TASK>
For the word "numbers", copy every line of the material that includes it.

────────────────────────────────────────

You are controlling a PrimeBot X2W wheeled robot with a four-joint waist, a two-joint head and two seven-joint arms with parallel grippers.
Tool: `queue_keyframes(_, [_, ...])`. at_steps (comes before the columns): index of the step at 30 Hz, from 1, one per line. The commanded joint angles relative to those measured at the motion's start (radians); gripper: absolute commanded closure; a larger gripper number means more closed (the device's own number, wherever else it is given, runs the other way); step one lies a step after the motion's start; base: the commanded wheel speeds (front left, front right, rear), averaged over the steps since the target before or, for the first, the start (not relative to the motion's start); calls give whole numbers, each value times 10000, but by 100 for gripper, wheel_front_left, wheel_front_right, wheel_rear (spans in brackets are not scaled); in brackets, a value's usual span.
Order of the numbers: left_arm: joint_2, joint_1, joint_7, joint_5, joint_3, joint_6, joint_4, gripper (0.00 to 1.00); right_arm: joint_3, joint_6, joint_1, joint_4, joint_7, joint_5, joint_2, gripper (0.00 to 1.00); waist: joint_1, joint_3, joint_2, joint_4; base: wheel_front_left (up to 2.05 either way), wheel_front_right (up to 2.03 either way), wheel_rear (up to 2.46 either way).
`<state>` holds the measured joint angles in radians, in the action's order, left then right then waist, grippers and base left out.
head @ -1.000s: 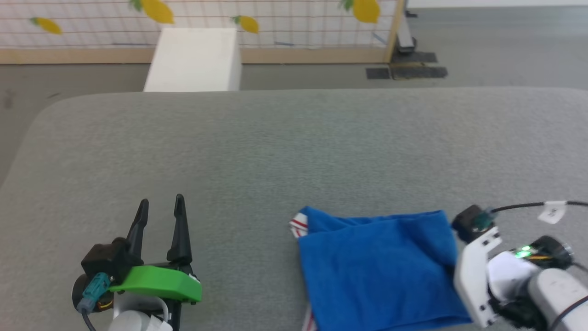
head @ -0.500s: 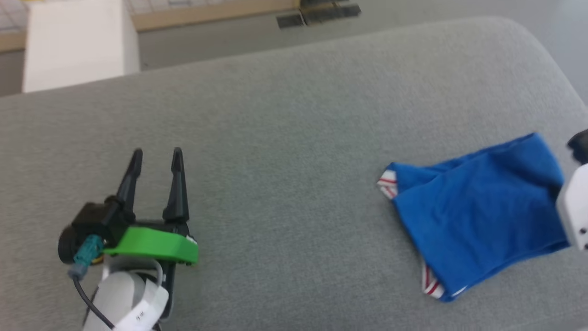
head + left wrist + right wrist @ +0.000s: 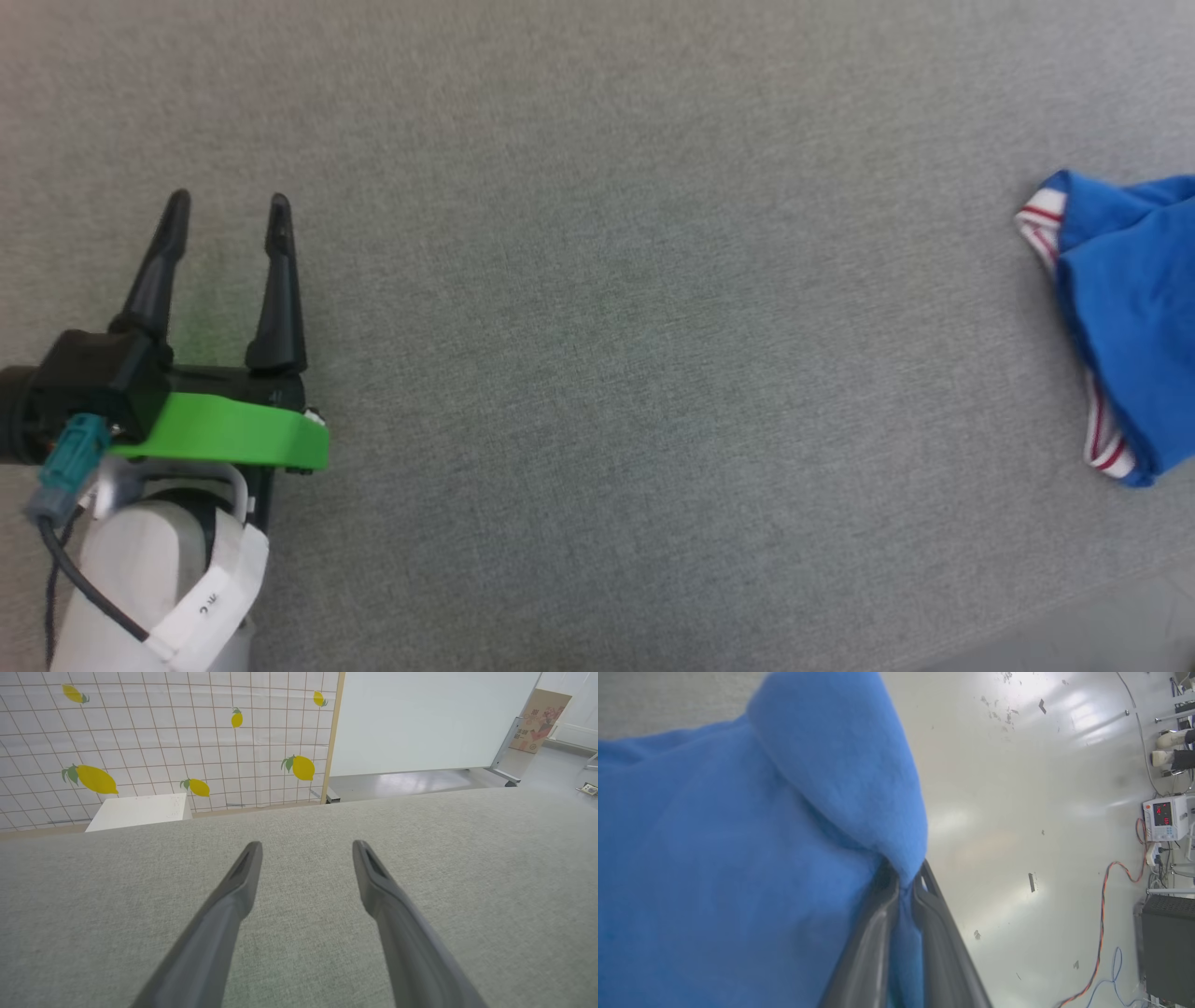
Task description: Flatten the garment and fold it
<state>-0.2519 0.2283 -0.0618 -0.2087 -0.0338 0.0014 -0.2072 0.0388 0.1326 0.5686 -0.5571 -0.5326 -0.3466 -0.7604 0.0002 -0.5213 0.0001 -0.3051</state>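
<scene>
Pointing up from the head view's lower left, the left gripper (image 3: 228,199) has its two dark fingers spread wide, the grey padded surface (image 3: 607,327) showing in the gap. Well apart from it, at that view's right edge, the garment (image 3: 1125,308) lies bunched on the same surface, blue with red-striped white trim along its left side. The right gripper (image 3: 906,872) is pinched shut on a fold of that blue cloth (a soft hump rises just above the fingertips), with glossy pale floor (image 3: 1017,812) beyond. Past the surface's far edge stands a white box (image 3: 140,811), its contents impossible to tell, before a gridded lemon-print wall (image 3: 163,732).
</scene>
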Motion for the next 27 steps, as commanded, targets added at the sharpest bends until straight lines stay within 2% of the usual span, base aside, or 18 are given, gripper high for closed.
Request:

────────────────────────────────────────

RESULT FOR THIS EXERCISE>
Tool: `queue_keyframes(_, [_, ...])`. at_steps (comes before the columns): index of the step at 30 Hz, from 1, one per line. The commanded joint angles relative to those measured at the motion's start (radians); gripper: absolute commanded closure; a larger gripper number means more closed (the device's own number, wherever else it is given, runs the other way); step one lies a step after the motion's start; base: the commanded wheel speeds (front left, front right, rear), averaged over the steps since the target before or, for the first, the start (not relative to the motion's start); calls give whole numbers, each value times 10000, but by 100 for gripper, wheel_front_left, wheel_front_right, wheel_rear (spans in brackets are not scaled); in brackets, a value's usual span.
Order of the numbers: left_arm: joint_2, joint_1, joint_7, joint_5, joint_3, joint_6, joint_4, gripper (0.00 to 1.00); right_arm: joint_3, joint_6, joint_1, joint_4, joint_7, joint_5, joint_2, gripper (0.00 to 1.00); waist: joint_1, joint_3, joint_2, joint_4; base: wheel_front_left (up to 2.05 either way), wheel_front_right (up to 2.03 either way), wheel_rear (up to 2.46 either way).

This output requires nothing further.